» INFORMATION SHOWN:
━━━━━━━━━━━━━━━━━━━━━━━━━━━━━━

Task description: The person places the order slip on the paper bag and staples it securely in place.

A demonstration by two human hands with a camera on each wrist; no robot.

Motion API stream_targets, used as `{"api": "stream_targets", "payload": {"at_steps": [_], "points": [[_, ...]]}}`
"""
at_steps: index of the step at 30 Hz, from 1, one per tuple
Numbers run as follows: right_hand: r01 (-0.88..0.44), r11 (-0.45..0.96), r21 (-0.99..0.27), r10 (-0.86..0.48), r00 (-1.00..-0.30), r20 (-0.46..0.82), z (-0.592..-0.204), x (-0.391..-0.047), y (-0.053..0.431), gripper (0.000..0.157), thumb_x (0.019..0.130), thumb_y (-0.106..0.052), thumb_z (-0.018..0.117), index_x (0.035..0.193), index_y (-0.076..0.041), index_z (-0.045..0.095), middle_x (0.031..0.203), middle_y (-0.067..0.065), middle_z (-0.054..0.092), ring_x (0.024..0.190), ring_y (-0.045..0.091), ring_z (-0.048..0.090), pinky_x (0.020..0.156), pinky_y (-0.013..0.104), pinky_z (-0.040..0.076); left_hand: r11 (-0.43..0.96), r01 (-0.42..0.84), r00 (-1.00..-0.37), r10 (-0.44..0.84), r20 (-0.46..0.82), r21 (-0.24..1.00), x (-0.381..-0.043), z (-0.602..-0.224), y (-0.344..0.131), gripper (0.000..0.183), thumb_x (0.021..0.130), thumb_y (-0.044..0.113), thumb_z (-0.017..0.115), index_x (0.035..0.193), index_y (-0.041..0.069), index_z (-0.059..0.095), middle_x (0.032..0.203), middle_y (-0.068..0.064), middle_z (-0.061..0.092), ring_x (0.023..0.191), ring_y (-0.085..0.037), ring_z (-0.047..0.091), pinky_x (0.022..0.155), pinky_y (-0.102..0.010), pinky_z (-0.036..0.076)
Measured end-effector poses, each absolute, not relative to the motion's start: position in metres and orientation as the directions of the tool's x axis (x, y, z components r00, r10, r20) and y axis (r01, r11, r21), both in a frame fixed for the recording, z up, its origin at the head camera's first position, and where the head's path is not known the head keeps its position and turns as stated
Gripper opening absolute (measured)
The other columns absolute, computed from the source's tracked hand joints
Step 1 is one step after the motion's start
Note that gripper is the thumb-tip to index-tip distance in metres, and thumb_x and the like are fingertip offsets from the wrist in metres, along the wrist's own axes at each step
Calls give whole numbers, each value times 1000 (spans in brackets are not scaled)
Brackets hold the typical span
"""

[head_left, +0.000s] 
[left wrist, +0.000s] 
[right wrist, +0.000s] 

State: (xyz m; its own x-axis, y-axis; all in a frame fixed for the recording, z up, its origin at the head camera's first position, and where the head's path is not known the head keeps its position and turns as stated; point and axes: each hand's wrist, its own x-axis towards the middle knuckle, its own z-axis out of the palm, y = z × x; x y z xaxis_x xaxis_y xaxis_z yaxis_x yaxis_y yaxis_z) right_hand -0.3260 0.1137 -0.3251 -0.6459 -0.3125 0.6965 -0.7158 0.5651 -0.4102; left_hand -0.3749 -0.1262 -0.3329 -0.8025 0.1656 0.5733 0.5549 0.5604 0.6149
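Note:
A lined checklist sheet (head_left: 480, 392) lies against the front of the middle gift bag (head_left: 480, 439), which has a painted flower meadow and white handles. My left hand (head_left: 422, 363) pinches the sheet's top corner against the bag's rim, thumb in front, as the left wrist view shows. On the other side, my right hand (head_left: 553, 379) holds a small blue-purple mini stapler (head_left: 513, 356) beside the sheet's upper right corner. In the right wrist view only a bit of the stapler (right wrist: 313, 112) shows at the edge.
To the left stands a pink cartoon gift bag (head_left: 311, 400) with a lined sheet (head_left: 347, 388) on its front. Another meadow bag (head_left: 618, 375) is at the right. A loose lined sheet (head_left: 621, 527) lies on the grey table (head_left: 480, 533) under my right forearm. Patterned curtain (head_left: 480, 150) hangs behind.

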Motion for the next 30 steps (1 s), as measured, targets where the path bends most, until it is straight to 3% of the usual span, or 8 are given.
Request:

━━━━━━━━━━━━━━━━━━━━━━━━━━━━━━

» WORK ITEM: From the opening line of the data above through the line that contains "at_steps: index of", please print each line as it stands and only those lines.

» EXERCISE OUTPUT:
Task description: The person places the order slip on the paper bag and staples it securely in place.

A demonstration by two human hands with a camera on each wrist; no robot.

Motion API stream_targets, used as `{"api": "stream_targets", "payload": {"at_steps": [_], "points": [[_, ...]]}}`
"""
at_steps: index of the step at 30 Hz, from 1, one per tuple

No more output will be added to the exercise.